ACTIVITY →
One part of the entries below is wanted: the lines from the one containing "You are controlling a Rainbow" through the one containing "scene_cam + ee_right". Write those out exactly and nothing else.

RECORDS TO PROCESS →
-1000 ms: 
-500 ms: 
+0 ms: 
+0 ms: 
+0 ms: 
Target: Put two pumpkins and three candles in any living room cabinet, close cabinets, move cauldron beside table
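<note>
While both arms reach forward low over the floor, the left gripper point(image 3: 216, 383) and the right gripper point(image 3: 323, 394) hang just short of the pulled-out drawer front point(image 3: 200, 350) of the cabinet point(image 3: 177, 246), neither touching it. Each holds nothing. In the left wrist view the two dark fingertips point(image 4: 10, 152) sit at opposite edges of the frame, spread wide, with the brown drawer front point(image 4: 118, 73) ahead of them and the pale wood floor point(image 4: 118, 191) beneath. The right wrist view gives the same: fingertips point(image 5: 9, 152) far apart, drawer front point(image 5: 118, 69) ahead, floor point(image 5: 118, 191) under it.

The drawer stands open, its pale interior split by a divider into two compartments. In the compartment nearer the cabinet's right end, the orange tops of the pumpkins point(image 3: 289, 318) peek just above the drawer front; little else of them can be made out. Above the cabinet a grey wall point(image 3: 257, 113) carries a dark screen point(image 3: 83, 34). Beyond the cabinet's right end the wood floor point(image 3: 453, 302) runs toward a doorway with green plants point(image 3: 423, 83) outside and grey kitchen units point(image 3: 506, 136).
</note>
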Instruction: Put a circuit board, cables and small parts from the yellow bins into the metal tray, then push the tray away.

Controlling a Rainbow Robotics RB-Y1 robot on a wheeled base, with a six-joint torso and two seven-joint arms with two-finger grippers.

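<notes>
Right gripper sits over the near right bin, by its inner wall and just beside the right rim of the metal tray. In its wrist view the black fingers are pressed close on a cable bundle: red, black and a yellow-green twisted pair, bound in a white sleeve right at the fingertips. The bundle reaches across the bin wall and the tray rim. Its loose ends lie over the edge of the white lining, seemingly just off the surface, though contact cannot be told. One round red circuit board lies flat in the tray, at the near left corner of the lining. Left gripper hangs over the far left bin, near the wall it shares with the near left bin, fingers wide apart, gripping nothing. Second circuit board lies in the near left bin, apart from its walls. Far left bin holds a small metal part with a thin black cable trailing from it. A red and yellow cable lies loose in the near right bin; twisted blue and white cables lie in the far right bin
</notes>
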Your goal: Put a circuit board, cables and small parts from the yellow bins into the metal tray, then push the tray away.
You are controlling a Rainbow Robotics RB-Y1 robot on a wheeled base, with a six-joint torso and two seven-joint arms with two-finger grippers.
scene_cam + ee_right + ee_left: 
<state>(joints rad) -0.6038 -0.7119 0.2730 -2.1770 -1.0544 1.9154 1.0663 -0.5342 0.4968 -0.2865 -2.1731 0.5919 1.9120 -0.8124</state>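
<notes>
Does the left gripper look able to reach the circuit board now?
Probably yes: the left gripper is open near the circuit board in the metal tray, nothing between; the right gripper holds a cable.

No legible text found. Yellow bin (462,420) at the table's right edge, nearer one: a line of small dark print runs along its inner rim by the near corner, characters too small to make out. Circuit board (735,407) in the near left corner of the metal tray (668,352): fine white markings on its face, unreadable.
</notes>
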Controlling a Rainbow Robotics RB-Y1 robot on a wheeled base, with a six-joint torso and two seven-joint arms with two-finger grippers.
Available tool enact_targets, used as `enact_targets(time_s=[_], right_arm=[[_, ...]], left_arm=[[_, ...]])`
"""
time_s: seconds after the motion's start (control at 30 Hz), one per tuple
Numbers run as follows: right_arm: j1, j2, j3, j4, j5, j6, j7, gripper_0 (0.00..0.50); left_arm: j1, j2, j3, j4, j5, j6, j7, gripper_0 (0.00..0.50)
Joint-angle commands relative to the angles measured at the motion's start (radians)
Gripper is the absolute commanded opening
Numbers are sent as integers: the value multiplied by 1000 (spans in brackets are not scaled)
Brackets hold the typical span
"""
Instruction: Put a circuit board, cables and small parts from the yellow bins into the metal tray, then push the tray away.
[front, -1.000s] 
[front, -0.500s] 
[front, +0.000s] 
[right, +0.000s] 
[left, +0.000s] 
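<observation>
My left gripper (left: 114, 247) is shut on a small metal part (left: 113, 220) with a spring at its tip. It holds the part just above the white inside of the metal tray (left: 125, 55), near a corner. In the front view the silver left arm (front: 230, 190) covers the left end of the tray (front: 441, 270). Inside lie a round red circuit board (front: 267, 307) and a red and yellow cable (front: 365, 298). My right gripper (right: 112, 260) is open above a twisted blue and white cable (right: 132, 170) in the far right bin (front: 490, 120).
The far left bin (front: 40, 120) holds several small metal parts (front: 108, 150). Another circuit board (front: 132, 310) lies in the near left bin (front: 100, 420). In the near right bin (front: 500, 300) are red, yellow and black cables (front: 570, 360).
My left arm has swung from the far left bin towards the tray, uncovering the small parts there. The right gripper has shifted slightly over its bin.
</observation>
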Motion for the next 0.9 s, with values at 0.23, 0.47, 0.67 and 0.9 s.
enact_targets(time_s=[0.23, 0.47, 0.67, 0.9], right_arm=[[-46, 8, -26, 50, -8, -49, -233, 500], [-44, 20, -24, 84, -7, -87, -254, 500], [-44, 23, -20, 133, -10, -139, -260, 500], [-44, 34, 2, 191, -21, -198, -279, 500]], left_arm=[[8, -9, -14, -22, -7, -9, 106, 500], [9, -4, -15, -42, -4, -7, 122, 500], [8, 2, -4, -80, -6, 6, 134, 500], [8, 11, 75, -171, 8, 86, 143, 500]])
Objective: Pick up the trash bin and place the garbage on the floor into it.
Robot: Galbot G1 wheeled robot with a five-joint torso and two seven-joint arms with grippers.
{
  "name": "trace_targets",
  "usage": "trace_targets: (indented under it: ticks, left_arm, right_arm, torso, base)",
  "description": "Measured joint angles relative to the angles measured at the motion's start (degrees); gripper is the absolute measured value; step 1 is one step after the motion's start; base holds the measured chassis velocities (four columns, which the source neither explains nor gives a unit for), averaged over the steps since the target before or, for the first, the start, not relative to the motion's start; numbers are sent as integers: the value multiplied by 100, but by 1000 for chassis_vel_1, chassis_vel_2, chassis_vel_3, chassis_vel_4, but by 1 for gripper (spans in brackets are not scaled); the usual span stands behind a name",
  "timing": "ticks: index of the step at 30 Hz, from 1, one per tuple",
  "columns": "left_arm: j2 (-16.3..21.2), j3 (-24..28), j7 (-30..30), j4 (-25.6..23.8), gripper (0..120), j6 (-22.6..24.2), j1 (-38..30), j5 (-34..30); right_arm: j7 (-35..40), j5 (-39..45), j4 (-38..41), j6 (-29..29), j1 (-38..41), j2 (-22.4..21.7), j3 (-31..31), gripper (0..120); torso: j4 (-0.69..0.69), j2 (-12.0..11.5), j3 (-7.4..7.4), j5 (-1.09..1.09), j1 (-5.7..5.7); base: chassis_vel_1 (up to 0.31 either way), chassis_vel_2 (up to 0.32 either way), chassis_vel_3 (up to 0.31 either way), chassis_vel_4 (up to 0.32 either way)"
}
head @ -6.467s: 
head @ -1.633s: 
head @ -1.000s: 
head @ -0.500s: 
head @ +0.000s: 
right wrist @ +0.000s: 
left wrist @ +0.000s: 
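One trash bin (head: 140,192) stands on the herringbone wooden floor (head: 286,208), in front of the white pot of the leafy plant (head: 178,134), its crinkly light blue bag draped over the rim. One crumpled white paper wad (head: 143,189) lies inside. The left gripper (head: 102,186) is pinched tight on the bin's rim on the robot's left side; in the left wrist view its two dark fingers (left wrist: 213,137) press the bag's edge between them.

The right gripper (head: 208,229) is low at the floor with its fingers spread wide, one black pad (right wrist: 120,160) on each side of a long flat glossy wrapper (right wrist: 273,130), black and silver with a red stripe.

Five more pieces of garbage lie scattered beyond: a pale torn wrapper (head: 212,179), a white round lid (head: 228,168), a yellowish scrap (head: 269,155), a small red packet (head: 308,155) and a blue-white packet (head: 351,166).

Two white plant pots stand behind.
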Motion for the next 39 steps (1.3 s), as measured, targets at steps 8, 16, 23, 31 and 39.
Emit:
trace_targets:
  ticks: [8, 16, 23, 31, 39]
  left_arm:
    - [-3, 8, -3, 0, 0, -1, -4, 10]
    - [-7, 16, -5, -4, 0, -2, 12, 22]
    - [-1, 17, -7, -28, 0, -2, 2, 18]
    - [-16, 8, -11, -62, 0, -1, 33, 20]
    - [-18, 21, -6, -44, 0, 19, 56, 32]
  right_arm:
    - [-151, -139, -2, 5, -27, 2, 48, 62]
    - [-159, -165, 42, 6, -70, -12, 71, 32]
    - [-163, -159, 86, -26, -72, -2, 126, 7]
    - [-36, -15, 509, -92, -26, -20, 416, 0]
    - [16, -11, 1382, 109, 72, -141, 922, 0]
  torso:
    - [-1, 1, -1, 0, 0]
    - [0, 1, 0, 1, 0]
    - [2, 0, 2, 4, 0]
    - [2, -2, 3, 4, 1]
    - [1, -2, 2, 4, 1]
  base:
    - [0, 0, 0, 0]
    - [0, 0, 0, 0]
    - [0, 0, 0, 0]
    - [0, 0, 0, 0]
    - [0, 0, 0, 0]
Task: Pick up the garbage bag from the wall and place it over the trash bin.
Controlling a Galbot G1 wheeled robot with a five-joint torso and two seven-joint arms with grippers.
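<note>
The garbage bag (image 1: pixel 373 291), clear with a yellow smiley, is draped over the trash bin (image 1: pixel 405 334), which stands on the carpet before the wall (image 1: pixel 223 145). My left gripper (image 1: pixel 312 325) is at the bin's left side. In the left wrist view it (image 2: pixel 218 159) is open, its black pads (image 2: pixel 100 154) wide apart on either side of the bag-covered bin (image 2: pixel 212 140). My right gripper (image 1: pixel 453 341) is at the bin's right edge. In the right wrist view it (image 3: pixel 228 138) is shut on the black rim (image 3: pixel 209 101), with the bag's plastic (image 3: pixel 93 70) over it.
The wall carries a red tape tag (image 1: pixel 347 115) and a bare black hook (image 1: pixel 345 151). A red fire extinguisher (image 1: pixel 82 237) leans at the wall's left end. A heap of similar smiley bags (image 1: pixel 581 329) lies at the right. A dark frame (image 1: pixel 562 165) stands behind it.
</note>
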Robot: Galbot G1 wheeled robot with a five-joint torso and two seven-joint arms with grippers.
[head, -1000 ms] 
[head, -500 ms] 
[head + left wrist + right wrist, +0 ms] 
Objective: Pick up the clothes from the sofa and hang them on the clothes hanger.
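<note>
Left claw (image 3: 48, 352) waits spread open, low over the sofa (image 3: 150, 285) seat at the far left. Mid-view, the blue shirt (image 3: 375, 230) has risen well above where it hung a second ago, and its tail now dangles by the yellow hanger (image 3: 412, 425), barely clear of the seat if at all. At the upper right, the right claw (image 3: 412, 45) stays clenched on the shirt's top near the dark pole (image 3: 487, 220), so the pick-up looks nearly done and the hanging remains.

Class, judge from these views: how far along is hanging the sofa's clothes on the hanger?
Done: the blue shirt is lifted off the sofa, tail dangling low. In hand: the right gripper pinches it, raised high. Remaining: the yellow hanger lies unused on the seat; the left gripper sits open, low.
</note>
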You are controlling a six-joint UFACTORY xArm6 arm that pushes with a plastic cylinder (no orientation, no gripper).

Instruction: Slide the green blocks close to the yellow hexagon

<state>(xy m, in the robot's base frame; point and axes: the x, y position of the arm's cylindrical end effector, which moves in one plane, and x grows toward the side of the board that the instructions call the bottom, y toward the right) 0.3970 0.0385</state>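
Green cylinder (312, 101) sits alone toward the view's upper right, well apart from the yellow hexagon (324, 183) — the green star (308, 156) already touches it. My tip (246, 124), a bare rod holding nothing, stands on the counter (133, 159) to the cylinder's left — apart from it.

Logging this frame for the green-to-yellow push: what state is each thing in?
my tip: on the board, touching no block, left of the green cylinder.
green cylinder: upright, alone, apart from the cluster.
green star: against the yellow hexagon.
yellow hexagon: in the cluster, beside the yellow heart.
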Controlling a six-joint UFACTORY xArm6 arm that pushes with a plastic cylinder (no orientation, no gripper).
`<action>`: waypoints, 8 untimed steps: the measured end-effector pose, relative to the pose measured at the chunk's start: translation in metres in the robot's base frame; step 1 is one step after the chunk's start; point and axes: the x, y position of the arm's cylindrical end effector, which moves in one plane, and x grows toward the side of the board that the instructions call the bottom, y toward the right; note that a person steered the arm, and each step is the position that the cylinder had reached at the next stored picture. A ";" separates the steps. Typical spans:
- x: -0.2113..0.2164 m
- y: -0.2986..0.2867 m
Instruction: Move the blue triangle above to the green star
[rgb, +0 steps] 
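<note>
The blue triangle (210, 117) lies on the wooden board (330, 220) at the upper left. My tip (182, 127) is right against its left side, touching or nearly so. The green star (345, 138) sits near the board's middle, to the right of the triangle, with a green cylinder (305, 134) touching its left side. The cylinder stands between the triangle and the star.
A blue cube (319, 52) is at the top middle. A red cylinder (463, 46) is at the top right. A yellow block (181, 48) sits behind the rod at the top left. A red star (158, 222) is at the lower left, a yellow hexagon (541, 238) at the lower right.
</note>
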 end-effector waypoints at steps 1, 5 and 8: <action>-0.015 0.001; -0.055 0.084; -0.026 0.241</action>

OUTPUT OF THE TASK →
You are controlling a Rainbow Robotics RB-Y1 robot on a wheeled base, with a six-joint torso and two seven-joint arms with two-finger grippers.
scene_cam + ee_right + ee_left: 

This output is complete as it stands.